Monday 15 October 2012

Twitter changes their format for status feeds

Tweets not showing up? Twitter changes their feed format for status feeds

You may have noticed over the couple of weeks that the usual Tweets from my Twitter account @strictlytweets have not been showing in the right hand side bar.

This is because Twitter have changed the URL that you must request to get those tweets from.

http://twitter.com/statuses/user_timeline/strictlytweets.json?count=10

To their new API which uses a secure URL (e.g from http to https)

https://api.twitter.com/1/statuses/user_timeline.json?screen_name=strictlytweets&count=10


Now if you have a callback function it would be called in the same way with a parameter passed in the URL for the name of the function to be called.

Although I am not sure whether Twitter have changed their name of their standard function which formats Tweets into links from twitterCallback to twitterCallback2 if you take a look at the one blogger uses you can see they are calling it twitterCallback2.

You can see their script here:

http://twitter.com/javascripts/blogger.js

Therefore if you have a special function that you need to call to format your tweets in your own style, cache on your own server or scroll them you will still need to add the name of your callback function to the script source and make sure it accepts a JSON hash table of Tweet objects.

You will also need to reference this script before calling the new script URL that gets the statuses.

If you look at this blog you can see that the first script loads in bloggers own formatting of the Tweets in  through a call to blogger.js and the second one gets the new Twitter feed status format in the new URL format using JSON.


<script type="text/javascript" src="http://twitter.com/javascripts/blogger.js"></script>
<script type="text/javascript" src="https://api.twitter.com/1/statuses/user_timeline.json?screen_name=strictlytweets&callback=twitterCallback2&count=6"></script>


Twitter are constantly changing and like most sites are moving to secure URL's e.g https and using JSON instead of XML/RSS to return data to the user.

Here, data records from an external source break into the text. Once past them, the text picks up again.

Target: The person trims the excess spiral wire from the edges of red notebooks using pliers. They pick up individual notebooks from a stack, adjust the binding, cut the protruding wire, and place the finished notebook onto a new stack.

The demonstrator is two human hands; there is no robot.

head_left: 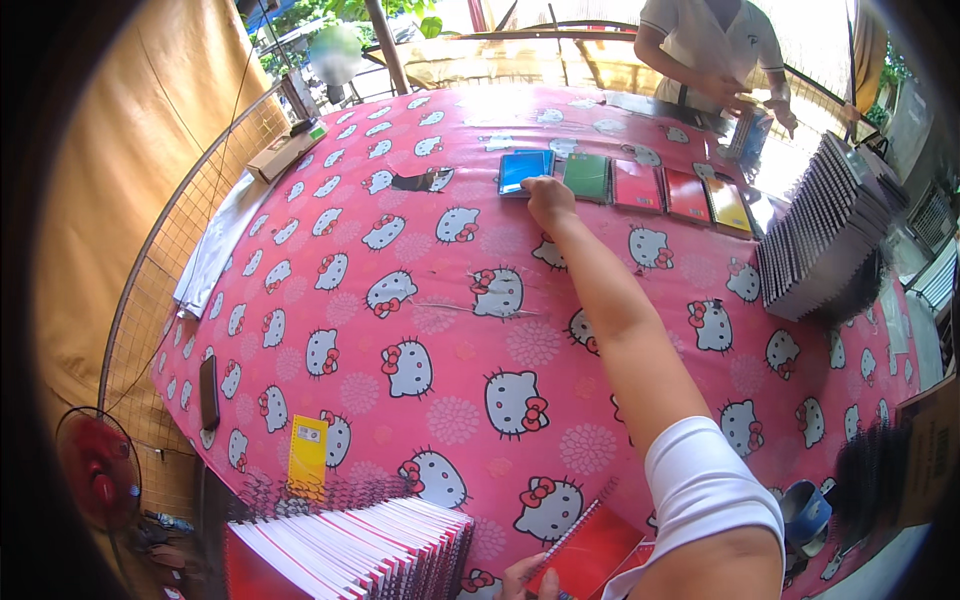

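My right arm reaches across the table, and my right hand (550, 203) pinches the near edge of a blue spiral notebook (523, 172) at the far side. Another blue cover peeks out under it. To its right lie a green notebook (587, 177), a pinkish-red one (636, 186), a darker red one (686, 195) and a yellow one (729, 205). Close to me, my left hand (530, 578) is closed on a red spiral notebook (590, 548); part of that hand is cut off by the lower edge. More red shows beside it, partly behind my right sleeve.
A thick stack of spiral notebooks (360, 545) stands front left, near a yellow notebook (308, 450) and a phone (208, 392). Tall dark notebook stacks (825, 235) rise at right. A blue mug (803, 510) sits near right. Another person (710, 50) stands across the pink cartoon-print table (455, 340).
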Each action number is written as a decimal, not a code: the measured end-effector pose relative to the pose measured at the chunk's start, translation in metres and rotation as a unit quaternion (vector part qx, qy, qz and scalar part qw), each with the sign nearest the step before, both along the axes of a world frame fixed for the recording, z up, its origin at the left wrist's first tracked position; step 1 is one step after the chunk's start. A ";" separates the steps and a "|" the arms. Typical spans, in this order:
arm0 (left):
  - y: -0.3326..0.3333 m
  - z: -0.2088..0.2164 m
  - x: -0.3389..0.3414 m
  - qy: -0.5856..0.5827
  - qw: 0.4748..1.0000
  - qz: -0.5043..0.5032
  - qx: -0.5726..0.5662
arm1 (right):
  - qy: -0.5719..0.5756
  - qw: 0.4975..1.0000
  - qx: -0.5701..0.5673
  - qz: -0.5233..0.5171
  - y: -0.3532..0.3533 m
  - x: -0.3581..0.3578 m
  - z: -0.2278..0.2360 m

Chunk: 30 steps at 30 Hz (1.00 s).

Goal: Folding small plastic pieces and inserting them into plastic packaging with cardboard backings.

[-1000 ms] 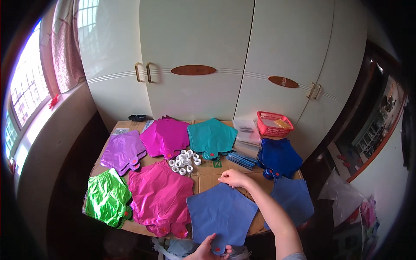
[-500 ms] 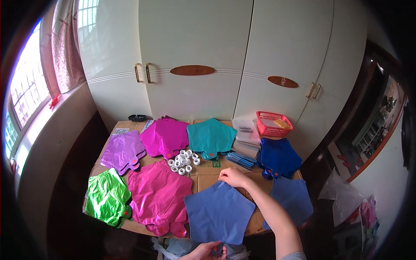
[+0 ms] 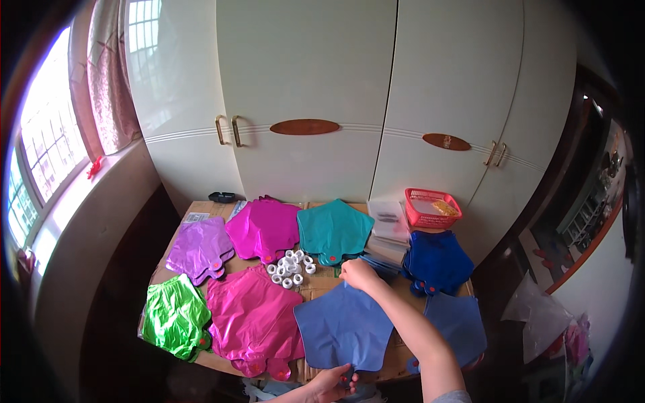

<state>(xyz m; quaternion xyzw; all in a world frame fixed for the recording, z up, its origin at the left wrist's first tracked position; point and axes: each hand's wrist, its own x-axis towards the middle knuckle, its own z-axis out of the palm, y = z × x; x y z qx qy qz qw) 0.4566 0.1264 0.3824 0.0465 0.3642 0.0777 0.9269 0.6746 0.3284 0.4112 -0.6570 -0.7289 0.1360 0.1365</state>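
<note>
A matte blue, flat star-shaped foil balloon [image 3: 345,326] lies in front of me at the near edge of the cardboard-covered table. My right hand [image 3: 361,274] pinches its far tip, fingers closed. At the near end, my left hand [image 3: 329,385] grips the balloon's neck tab between thumb and fingers; a small red dot shows there. Beside my right forearm rests another matte blue balloon [image 3: 457,329], partly hidden by the arm. Just past my right hand is a stack of narrow blue strips [image 3: 381,266], partly covered by it.
Flat balloons surround the work: green [image 3: 176,316], pink [image 3: 255,319], lilac [image 3: 199,248], magenta [image 3: 264,228], teal [image 3: 334,228] and dark blue [image 3: 438,258]. White ribbon rolls [image 3: 289,267] cluster mid-table. Clear bags [image 3: 388,221] and a red basket [image 3: 433,219] stand at the back, before white cabinets [image 3: 302,67].
The whole scene sits lower in the picture as the view tilts up. Both hands keep their hold on the blue balloon, whose near part now looks more creased and raised.
</note>
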 end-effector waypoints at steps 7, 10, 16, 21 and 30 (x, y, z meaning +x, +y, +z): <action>0.024 -0.001 0.011 0.001 1.000 0.021 -0.017 | 0.044 0.987 0.153 0.005 -0.012 -0.007 0.008; 0.027 -0.001 0.015 0.001 0.999 0.020 -0.028 | 0.101 0.975 0.196 0.029 -0.048 -0.020 0.000; 0.029 0.002 0.021 0.004 0.999 0.024 -0.048 | 0.021 0.980 0.180 0.080 -0.103 -0.030 -0.003; 0.027 -0.001 0.023 0.013 0.998 0.032 -0.044 | 0.012 0.973 0.211 0.087 -0.105 -0.027 -0.016; 0.028 0.007 0.022 0.015 0.998 0.038 -0.041 | 0.015 0.973 0.216 0.084 -0.107 -0.028 -0.020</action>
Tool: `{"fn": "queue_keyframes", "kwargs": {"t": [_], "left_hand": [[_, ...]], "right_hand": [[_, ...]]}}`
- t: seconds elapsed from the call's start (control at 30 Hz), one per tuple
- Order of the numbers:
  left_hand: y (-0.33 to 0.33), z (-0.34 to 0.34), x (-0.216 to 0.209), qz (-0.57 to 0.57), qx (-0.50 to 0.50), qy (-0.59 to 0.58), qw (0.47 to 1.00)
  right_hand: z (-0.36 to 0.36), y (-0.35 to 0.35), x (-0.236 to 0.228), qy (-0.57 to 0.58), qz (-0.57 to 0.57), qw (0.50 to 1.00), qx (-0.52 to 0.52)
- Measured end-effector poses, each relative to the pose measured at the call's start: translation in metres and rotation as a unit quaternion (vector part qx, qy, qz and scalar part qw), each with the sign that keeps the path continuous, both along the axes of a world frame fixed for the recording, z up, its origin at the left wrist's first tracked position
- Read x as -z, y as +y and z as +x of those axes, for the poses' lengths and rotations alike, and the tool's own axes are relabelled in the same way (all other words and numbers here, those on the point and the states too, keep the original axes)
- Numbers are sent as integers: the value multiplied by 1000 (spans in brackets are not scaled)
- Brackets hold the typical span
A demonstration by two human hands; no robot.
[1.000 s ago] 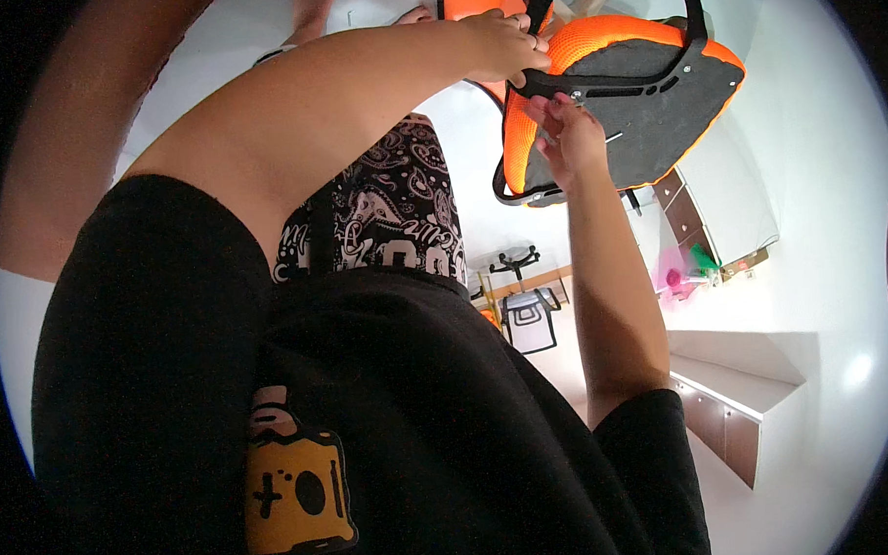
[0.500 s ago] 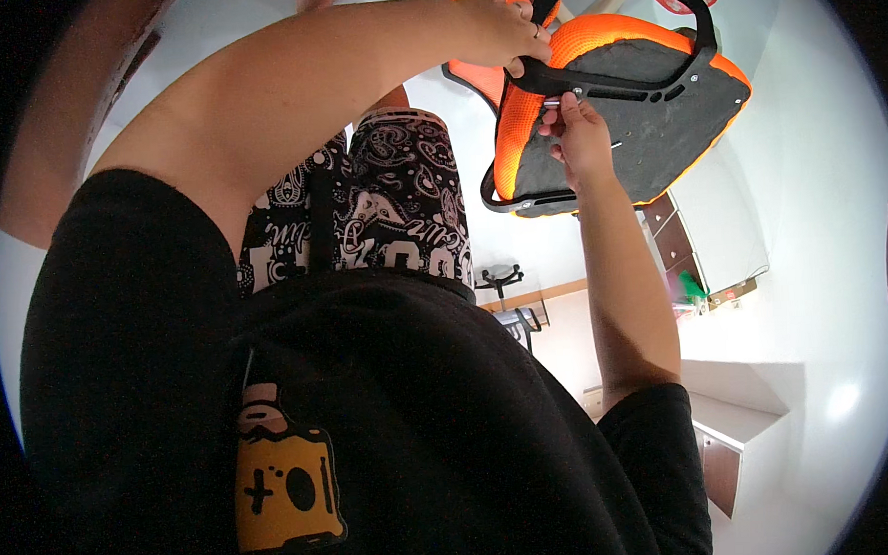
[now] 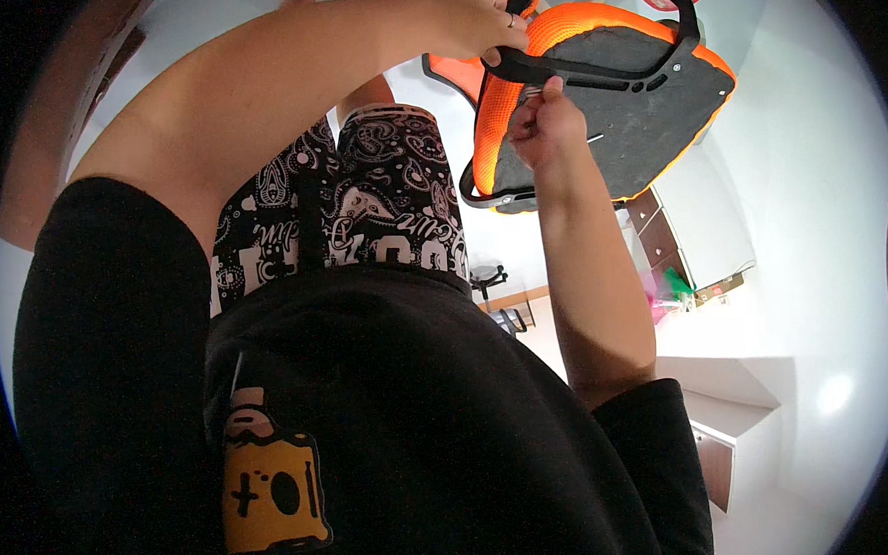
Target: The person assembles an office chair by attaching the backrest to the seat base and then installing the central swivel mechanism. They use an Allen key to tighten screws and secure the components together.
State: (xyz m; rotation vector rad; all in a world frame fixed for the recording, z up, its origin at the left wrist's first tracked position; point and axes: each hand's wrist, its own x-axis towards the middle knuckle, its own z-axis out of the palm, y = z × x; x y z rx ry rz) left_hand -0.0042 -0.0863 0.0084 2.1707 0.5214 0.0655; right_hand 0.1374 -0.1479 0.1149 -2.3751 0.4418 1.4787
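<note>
An orange mesh chair seat [image 3: 497, 119] is tipped over so its black underside [image 3: 653, 104] faces me. My left hand [image 3: 479, 24], with a ring on one finger, is closed around the black armrest [image 3: 554, 75] at its near left end. Just below that bar, my right hand [image 3: 553, 122] is held against the underside with its fingers curled. A thin silvery metal piece [image 3: 532, 93] shows partly between those fingers; its kind is hard to make out. Beside the right hand, a slim metal bolt [image 3: 597, 137] sticks out of the underside.
A second black armrest [image 3: 500, 199] runs along the lower left of the seat. An orange panel with a black rim [image 3: 454, 78] lies behind. Brown-fronted drawers [image 3: 658, 236], a green bag [image 3: 676, 281], a black wheeled base [image 3: 490, 276] and a white cabinet [image 3: 728, 414] stand farther off.
The chair and both hands appear shifted slightly left and up. My right hand has turned at the wrist, and the metal piece in its fingers is now more hidden.
</note>
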Motion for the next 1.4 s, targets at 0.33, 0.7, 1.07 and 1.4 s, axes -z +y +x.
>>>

So if you have a Twitter account and want to show your own Tweets on your site and it hasn't been working lately this is the reason why.

Just switch over to the new https format and you will be okay as long as you also implement some form of caching to handle the rate limit which is only 150 requests per hour per IP address NOT per domain. Or if you authenticate each request with OAuth you can make 350 requests per hour.

As my IP address is also shared by a lot of other sites that use this feature the Tweets may still not appear until I come up with a form of caching (which I haven't got round to doing) but the logic would be something like this.
  • Make the request to the new API URL.
  • Format the HTML using your callback function.
  • Make an AJAX request to a server side script (PHP/ASP/.NET etc) that stores the formatted HTML as a text/html file.
  • If you get back a 400 Status Code (Bad Request) which is the code Twitter send you when you exceed their rate limit. Then you can display this HTML file instead.


You can read more about rate limits here.

5 comments:

Anonymous said...

Hi, thanks for the explaination the new code. :)

I have a question: Is that code is limited about the number of request per day imposed by Twitter with their v1? Or I must save on my serveur and I refresh it every hour for exemple?

thanks for your return ;)

Rob Reid said...

Hi

I'm not really sure what you are asking.

Twitter limit the number of requests you can make to your timeline by the hour 150 not per day.

You should follow the logic at the bottom of the post and implement some form of caching to get round the problem of exceeding the rate limit.

So if you have your own server you can create a PHP/ASP file that you can call from the Twitter callback function with AJAX (passing the whole Twitter data that is returned to you in JSON format) and then this PHP/ASP file formats the data in the same way as the JavaScript version does and saves a file on your server somewhere.

Then in your callback function if you do exceed the rate limit (check for a 400 status code) you can use AJAX to load up the contents of this cached file instead so the Tweets always appear.

If you share a server like I do then the rate limit can be exceeded very quickly.

I hope this makes sense.

Anonymous said...

Hi,

for now, I simply use the twittercallback2 and I don't use cache, but after, I will use it for a website with 5k visitor/day, not in the home page but I think the limit 150/hour will explode

I will try a snippet like your help and I return to you

thanks a lot

ps: I don't use the API 1, is that important to use it when you use the callback?

Rob Reid said...

Hi

yes that would be great.

If you manage to get a caching system working then please send me the code. I really would like to have the spare time to work on one myself but I am too busy fixing other peoples plugins and working at the moment.

Thanks

joe web said...

your solution was exactly what i was looking for... simple to program and it worked perfectly. thank you!